TASK DESCRIPTION →
Search the material below for "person" and copy every line where it occurs.

DATA FOR REVIEW →

============

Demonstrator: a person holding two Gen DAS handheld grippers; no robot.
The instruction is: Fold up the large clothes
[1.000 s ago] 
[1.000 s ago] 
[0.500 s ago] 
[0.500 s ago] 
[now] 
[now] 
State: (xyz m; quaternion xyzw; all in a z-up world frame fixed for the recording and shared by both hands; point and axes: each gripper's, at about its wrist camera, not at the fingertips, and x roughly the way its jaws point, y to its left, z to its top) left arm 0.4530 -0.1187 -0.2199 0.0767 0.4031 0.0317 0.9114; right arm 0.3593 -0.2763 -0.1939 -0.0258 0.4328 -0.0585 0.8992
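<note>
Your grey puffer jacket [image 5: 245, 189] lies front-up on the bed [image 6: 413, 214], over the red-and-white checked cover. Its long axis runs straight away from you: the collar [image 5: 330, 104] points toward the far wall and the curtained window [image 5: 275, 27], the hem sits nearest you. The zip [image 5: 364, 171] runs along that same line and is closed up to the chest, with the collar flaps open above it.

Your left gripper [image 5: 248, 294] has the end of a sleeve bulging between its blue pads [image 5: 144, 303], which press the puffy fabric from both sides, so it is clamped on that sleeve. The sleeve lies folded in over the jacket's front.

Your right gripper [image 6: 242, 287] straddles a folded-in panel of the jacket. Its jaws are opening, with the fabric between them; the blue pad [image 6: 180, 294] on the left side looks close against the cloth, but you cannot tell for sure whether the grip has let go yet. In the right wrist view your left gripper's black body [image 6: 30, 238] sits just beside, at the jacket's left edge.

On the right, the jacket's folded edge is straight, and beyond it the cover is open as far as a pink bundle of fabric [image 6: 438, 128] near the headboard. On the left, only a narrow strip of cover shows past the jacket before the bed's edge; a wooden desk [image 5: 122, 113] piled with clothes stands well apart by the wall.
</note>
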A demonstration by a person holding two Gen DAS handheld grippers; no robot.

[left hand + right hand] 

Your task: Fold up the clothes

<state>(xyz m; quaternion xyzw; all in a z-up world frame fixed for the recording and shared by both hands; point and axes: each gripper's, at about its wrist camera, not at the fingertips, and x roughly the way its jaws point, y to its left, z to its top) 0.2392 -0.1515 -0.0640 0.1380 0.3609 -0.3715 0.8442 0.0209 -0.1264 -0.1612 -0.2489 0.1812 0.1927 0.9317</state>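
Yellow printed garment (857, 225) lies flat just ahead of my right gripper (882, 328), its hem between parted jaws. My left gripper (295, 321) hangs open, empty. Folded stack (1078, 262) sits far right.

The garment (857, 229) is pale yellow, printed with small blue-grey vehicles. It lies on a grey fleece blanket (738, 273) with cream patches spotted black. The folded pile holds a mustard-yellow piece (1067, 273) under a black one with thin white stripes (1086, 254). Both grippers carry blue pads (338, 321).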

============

SOLUTION TO THIS TASK →
Demonstrator: a person holding two Gen DAS handheld grippers; no robot.
A demonstration by a person holding two Gen DAS handheld grippers; no robot.

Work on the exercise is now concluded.